Write out, character for character, the line containing "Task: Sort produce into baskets" and all lines after it up to the end of the listing.

--- THE DATA Enclosed Below ---

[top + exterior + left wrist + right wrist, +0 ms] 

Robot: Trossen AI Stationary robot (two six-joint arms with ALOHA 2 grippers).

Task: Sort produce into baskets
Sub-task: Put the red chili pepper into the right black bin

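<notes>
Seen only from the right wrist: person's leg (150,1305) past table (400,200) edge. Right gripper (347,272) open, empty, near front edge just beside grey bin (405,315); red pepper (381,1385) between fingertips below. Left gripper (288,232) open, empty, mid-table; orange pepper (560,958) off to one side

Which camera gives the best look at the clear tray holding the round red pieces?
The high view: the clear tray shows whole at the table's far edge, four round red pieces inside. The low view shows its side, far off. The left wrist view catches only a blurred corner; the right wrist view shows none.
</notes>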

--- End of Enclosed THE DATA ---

## WRITTEN RESPONSE
Task: Sort produce into baskets
Sub-task: Put the red chili pepper into the right black bin

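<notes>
Seen only from the right wrist: person's leg (150,1305) past table (400,200) edge. Right gripper (347,272) open, empty, near front edge just beside grey bin (405,315); red pepper (381,1385) between fingertips below. Left gripper (288,232) open, empty, mid-table; orange pepper (560,958) off to one side

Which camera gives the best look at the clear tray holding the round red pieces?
The high view: the clear tray shows whole at the table's far edge, four round red pieces inside. The low view shows its side, far off. The left wrist view catches only a blurred corner; the right wrist view shows none.
</notes>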

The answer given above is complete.